C’est un « truc entre copains » qui se termine, et c’est toujours triste de voir un projet, aussi minime soit-il, disparaître. Toutefois, il se termine en quelque sorte de la meilleure des manières.

En effet, nous avions lancé il y a plusieurs mois un appel à textes autour du thème Usurpation d’Identité, et beaucoup de nouvelles nous sont parvenues. Si nous avons déjà pris beaucoup de temps pour le gérer, nous mettrons tout en œuvre pour proposer les meilleures nouvelles à la lecture ! Ensuite nous tournerons la page Frontières.

La fin de la revue est aussi pour moi l’occasion de porter à la connaissance de ceux qui n’en auraient pas entendu parler, un projet de financement participatif initié par la très bonne librairie parisienne Scylla, qui développe une partie édition.

Il s’agit ici de financer l’édition de deux livres : Roche-Nuée de Garry Kilworth (réédition de Denoël, 1989) et Il faudrait pour grandir oublier la frontière de Sébastien Juillard, cofondateur de Frontières et ami. Les livres sont beaux et bien écrits, aussi je vous propose d’aller faire un tour à l’adresse ci-dessous pour vous informer et, éventuellement, participer au financement.

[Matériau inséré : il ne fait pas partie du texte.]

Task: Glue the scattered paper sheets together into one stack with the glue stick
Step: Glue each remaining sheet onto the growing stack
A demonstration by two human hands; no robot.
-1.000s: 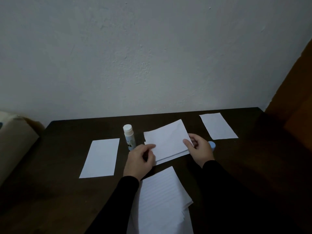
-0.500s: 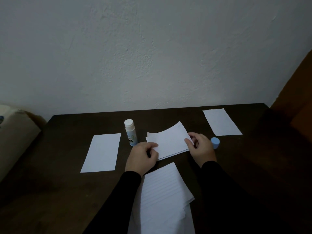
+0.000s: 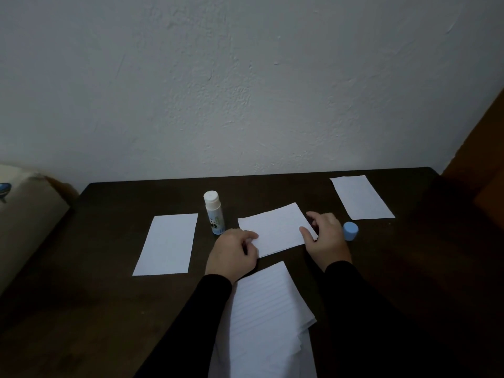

http://editions.scylla.fr/financement/lancement-editions-scylla

Finalement, une telle fin n’en est pas vraiment une sans remerciements. Aussi, je tenais à remercier les cofondateurs de la revue David, Michaël, Thibaud et bien évidemment Sébastien, mais également ceux qui nous ont aidés à chaque numéro, Phil Becker, Gromovar et la plus agréable, la plus professionnelle des correctrices, Pascale Doré, sans qui la revue n’aurait clairement pas pris la même tournure. Au plaisir de te retrouver sous d’autres latitudes, Pascale !

Merci aussi à vous, lecteurs assidus ou de passage, pour votre soutien, votre patience et vos remarques.

Quentin Debard

Du nouveau autour de Frontières !

Il y a du changement autour de la revue. L’association Les Éditions du Nexus qui soutenait le projet va être dissoute dans les jours à venir. Toutefois, la revue ne disparaît pas pour autant !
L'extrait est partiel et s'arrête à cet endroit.